My wife is particularly susceptible to this depressive effect. Plus, I get bookends sometimes - after a couple glasses of wine, it’s all tears and sadness, to followed by general moodiness, depression, and ennui. Marvelous.
Me? I don’t really get traditional hangover symptoms, but I am usually tired and grumpy, since I was out late drinking to get that inebriated.
I usually only just feel a bit more tired than usual. Unless I went really crazy the night before, which is rare. Even tho I do drink a lot most days, I tend to spread it out over many hours. Anyway, crzy night hangovers include tiredness and off balanced. Rarely get nauseated anymore, but I won’t feel like eating for fear of being nauseated.
Side note: I usually have better interviews when I’m a bit hungover. I like to think it keeps me from over thinking the questions.
On those very rare occasions when I drink waaaaay too much, my thinking the next morning consists entirely of this :eek::eek::eek:, cringing, and what I call “terminal chagrin,” i.e., “Ohmygod I didn’t say that! Tell me I didn’t say that?! ohmygod ohmygod no nooooo”

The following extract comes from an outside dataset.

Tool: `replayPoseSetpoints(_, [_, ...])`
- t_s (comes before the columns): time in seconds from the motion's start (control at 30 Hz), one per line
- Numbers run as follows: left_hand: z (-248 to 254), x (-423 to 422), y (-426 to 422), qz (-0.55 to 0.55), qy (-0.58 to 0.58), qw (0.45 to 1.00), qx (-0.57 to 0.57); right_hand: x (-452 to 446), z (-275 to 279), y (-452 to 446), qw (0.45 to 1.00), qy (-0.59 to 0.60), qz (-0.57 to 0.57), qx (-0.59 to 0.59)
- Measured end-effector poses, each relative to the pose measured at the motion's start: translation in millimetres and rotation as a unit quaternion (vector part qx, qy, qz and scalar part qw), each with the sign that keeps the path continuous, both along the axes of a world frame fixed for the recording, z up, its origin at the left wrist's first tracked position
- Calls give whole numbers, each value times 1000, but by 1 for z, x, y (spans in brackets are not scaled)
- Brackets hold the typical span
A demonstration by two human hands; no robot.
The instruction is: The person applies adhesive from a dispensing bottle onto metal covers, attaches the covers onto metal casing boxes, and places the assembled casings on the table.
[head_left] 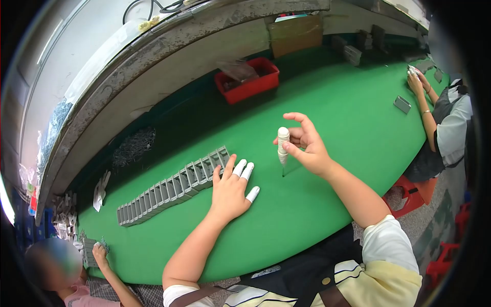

I don’t drink very often but when I do I’m so friggin hyper and combative. I usually do something that creates shame and heavy guilt. Example: Last night I was driving a gravel road with my teenage son and ran off in the ditch - joking around, and then we got stuck. My husband and I got in a fight and started cussing at each other. All night I lay in bed wondering if I brought my stereo in from outside, the same song playing over and over in my head, wondered how to get my car out of the ditch buried in 3 feet of mud, wondered how to explain to my son that everything he saw was absolutely unacceptable. I truly am ashamed and I feel heavy guilt. I feel like everything is wrong. It’s hard to explain but I bet this is how clinically depressed people feel all the time.
Last time I had a binge I went to the local bar and started calling everyone ‘cunts.’ I’m pretty sure I’m never allowed back there. My son had to come drive me home - he’s 14.
I’m not a ‘good drunk’ especially around my husband because it’s like an excuse to let out all my anger toward him (which is a lot.)
Then there are good times with my friends and I still feel uber-emotional, and depressed the next day.
I almost always get sick, and I have a crashing headache. You’d think that would be enough to stop me.
I had experiences sort of like this but at the other end of the spectrum, everything felt hyper-real, but I felt sort of aloof and detached like I was watching a movie, like visceral and cerebral at the same time. But it was a good, pleasant feeling, maybe even better than feeling drunk and all my worries melted away, it felt like some new beginning.